Si Amerika ini beberapa lama
di Yogya. Ikut banyak kegiatan saya, temasuk dalam pembuatan paket-paket
kesenian musik, teater atau dramatisasi puisi yang semuanya untuk keperluan
komunitas Muslimin. Saya tidak menemukan faktor apapun dari agamanya yang
ia bawa ke depan saya, apalagi dipaksakan dalam proses kreatif kami.
Adapun si Belanda ini belum
menemukan Tuhan, baik karena belum ia temukan metoda atau ilmu untuk itu,
maupun karena sejarah perkembangan hidupnya memang lebih banyak mendemonstrasikan
kepadanya betapa praktek orang beragama justru menjadi faktor pemecah silaturahmi
kemanusiaan, atau bahkan ketidakadilan, otoritarianisme dan perang.
Ia tidak mengakui Tuhan atau
adanya Tuhan, karena ia menyangka bahwa akal pikirannya mutlak. Bahwa otaknya
adalah pedoman primer bagi segala pengetahuan, pengalaman dan hakikat.
Otaknya itulah tuhannya.
Ia belum mengalami kesejatian
bahwa puncak kerja akal pikiran adalah ketidaktahuan. Di hadapan Allah,
akal manusia bak lalat di permukaan matahari.
Jadi tuhannya si Belanda,
yang mengurungnya dan yang mutlak berlaku padanya, adalah ketidaktahuan.

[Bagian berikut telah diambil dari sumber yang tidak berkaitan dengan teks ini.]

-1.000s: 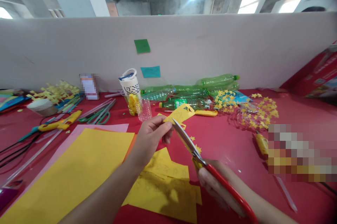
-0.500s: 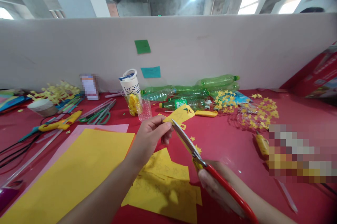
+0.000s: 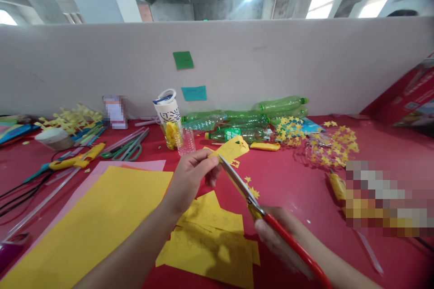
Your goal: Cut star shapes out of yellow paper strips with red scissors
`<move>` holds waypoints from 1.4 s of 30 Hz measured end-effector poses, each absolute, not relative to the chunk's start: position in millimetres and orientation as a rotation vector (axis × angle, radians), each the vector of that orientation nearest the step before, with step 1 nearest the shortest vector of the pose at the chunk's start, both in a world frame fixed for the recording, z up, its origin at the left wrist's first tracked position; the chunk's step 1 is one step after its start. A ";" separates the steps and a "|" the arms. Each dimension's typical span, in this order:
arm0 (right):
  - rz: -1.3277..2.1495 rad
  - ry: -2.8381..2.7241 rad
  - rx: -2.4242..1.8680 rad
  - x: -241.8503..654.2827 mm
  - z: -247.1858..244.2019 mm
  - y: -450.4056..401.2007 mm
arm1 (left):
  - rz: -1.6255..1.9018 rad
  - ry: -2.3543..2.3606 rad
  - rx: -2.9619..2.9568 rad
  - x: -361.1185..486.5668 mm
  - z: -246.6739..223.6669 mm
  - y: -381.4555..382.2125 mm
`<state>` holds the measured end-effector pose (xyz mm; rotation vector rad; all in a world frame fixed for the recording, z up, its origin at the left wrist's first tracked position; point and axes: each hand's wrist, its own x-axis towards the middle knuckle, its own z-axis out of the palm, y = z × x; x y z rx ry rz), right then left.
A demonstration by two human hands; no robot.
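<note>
My left hand (image 3: 193,176) pinches a piece of yellow paper (image 3: 233,149) with star-shaped cutouts near its far end. Red-handled scissors (image 3: 246,189) are in my right hand (image 3: 281,239), their blade tips touching the paper beside my left fingertips. The blades look nearly closed. Small yellow paper stars (image 3: 252,191) lie on the red table just beyond the scissors. Under my forearms are several yellow paper pieces (image 3: 210,243) with faint pencil marks. A large yellow sheet (image 3: 101,216) rests to the left, over pink and orange ones.
Green plastic bottles (image 3: 244,134) lie along the white partition (image 3: 135,63). A white patterned cup (image 3: 167,110) stands left of them. Star clusters (image 3: 334,149) sit at right, near a yellow glue gun (image 3: 337,189). Another yellow glue gun (image 3: 79,160) and green-handled scissors (image 3: 130,151) lie at left.
The scissor tips have shifted slightly left along the paper, closer to my left fingers. The paper has tilted a little. My left hand has moved slightly left.
</note>
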<state>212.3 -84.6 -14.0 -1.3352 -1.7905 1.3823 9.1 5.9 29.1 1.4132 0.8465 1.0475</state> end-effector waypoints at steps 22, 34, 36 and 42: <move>1.411 -1.754 -1.276 213.2 -14.1 -89.9 | 0.972 0.889 1.408 18.9 27.0 -1.9; 1.273 -1.736 -1.322 208.2 -7.7 -88.8 | 0.954 0.890 1.394 19.9 27.2 -3.3; 1.268 -1.735 -1.319 207.7 -6.6 -88.6 | 0.950 0.890 1.393 19.9 27.6 -3.5; 1.305 -1.720 -1.342 207.7 -6.4 -88.4 | 0.953 0.885 1.381 18.9 27.8 -3.8</move>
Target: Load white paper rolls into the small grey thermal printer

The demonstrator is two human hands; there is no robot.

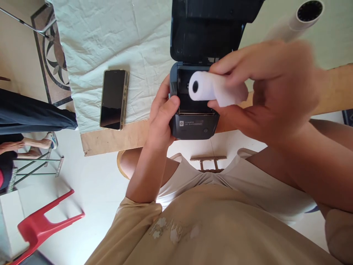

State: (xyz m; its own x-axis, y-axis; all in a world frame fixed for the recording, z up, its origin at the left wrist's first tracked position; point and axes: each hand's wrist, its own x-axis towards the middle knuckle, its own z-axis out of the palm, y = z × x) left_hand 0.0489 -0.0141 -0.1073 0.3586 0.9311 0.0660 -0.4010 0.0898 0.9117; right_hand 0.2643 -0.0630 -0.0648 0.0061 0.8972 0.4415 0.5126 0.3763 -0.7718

Adalah kehangusan dan kemusnahan lalat di panas matahari. Itulah yang disebut
dlulumat. Tapi sampai tingkat tertentu, ia tetap dibimbing oleh
Allah. Si Belanda itu secara teologis masih berada pada maqam dlulumat,
tapi secara kultural ia bukan seorang dhalim. Dalam medan perjuangan
yang dipilihnya, serta dalam perilaku kesehariannya, ia banyak merupakan
reflektor dari rahman rahim Allah, dari halim dan mannan-Nya
kepada siapa saja di depan dan sekeliling hidupnya.
Demikianlah juga Franky. Sejauh
ia saya kenali dalam pergaulan dengan saya, ia bukan seorang yang dhalim.
Untuk ini bahkan kita juga jangan lupa bahwa tidak sedikit di antara Kaum
Muslimin, yang sudah bersyahadat, yang sudah rutin shalat, berpuasa dan
berzakat, lebih dari itu bahkan sudah berhaji -- tetapi terkadang atau
sering, masih juga mereka lakukan kedhaliman ke sekitarnya.
''Apakah Sampeyan tidak berusaha
mengislamkannya?'' ada yang bertanya demikian.
''Bagaimana mungkin saya bisa
melakukan itu?'' jawab saya, ''Allahlah yang mengislamkan hamba-Nya. Yang
sanggup saya lakukan hanyalah berIslam dan mengIslam kepadanya. Selebihnya
innaka la tahdi man ahbabta, walakinnaloha yahdi man-yasya. Engkau
tidak bisa memberi petunjuk kepada siapa pun saja, meskipun ia sangat engkau
cintai. Allahlah yang memberi petunjuk kepada siapa yang dikehendaki-Nya.
Soalnya tinggal apakah seseorang rindu untuk dikehendaki oleh Allah, ataukah
membiarkan dirinya dibiarkan oleh Allah''.